Inspired by animation, stop-frames, pop-up books, drawings, board games, I would attempt to recreate my own versions of them, scouring dvds menus, recorded TVs, old magazines and Ripley’s believe-it-or-not books, I found what makes up my being.

About the Artist

The idea that hard work would equal anything close to freedom has been shown clearly false to me.  Frugalness was always an underlaying theme growing up. Not to waste. Pragmatism seemed to be the message. Conversations with adult men were uncomfortable around the topic of power.
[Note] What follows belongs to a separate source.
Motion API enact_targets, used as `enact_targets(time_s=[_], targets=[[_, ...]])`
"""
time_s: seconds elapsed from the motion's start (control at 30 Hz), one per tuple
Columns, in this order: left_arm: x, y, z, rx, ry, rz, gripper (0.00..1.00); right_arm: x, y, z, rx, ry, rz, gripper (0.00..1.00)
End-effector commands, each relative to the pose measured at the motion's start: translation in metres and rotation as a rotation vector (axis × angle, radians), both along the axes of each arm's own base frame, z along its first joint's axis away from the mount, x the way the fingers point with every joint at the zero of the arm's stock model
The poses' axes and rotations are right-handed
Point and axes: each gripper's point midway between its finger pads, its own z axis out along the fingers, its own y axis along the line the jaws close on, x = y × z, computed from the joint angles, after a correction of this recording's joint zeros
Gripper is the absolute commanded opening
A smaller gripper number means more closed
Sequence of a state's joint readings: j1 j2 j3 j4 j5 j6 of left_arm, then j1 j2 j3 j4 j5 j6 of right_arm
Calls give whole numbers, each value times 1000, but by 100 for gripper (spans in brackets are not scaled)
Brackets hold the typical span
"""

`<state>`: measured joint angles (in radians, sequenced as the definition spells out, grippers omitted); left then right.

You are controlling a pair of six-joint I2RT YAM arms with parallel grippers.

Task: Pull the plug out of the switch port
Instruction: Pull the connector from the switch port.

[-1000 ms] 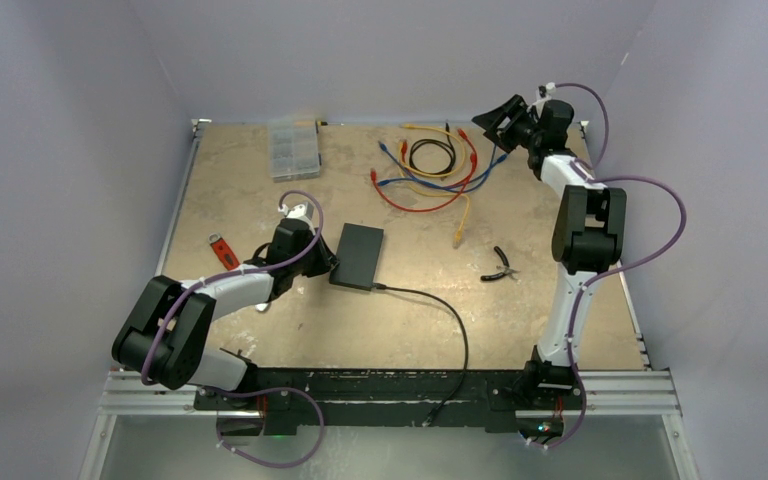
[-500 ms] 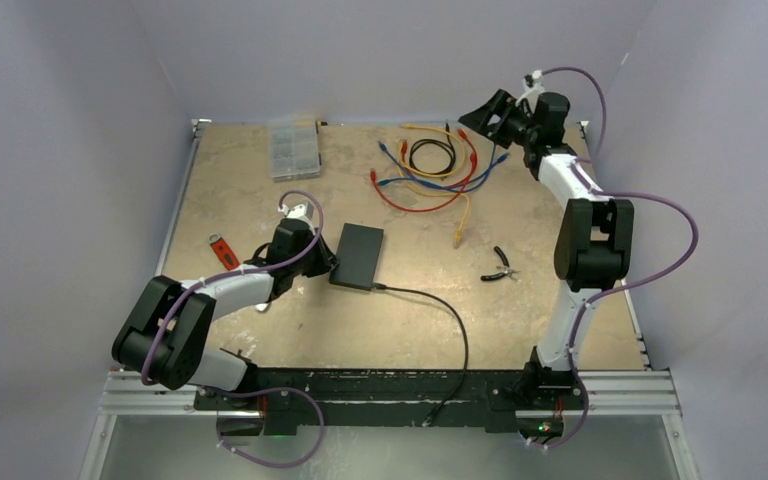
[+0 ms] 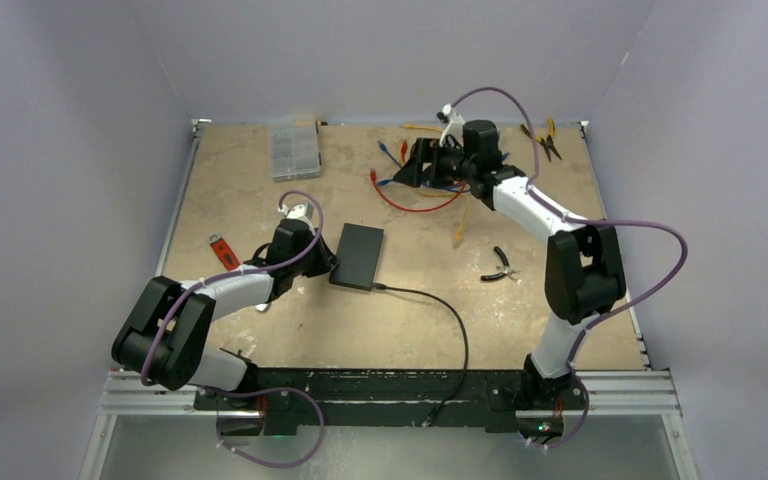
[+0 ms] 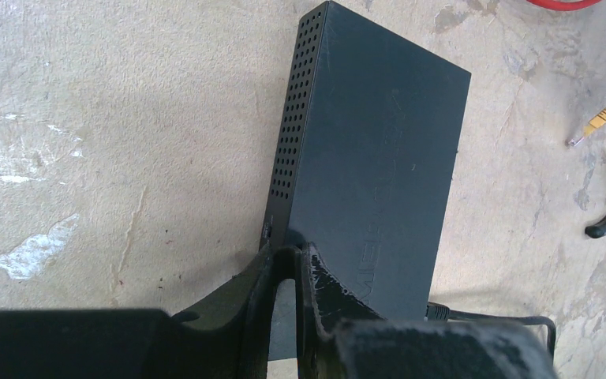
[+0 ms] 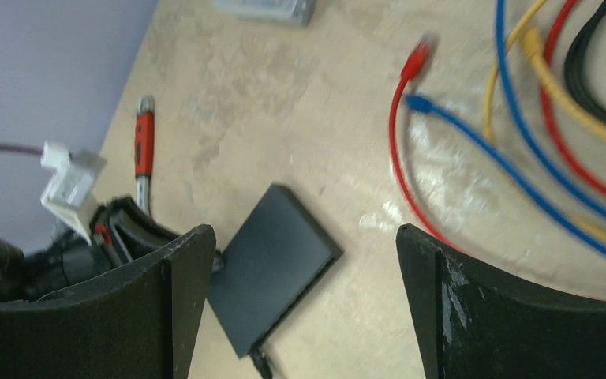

Rarely encouraging and a contradicting soup of meritocracy myths, distrust of a government, trust in billionares, mixed with an unwillingness to see and my questions around money as much more than laziness.

Searching for strategies on how to cope, I found solutions that ranged from modern self help, meditation, minimalism, to van life, hustle culture, manifestation, even not masturbating. Rarely was the real answer presented – Revolution through community.

I grew up working roofing jobs, food service, landscaping, and construction, I am not opposed to work, I just don’t like my labour being wasted and myself undercompensated.

When the whole world is a parking lot, what is there left to do but…Love

Programming and Events

Closing Reception: Friday, March 15, at 7pm.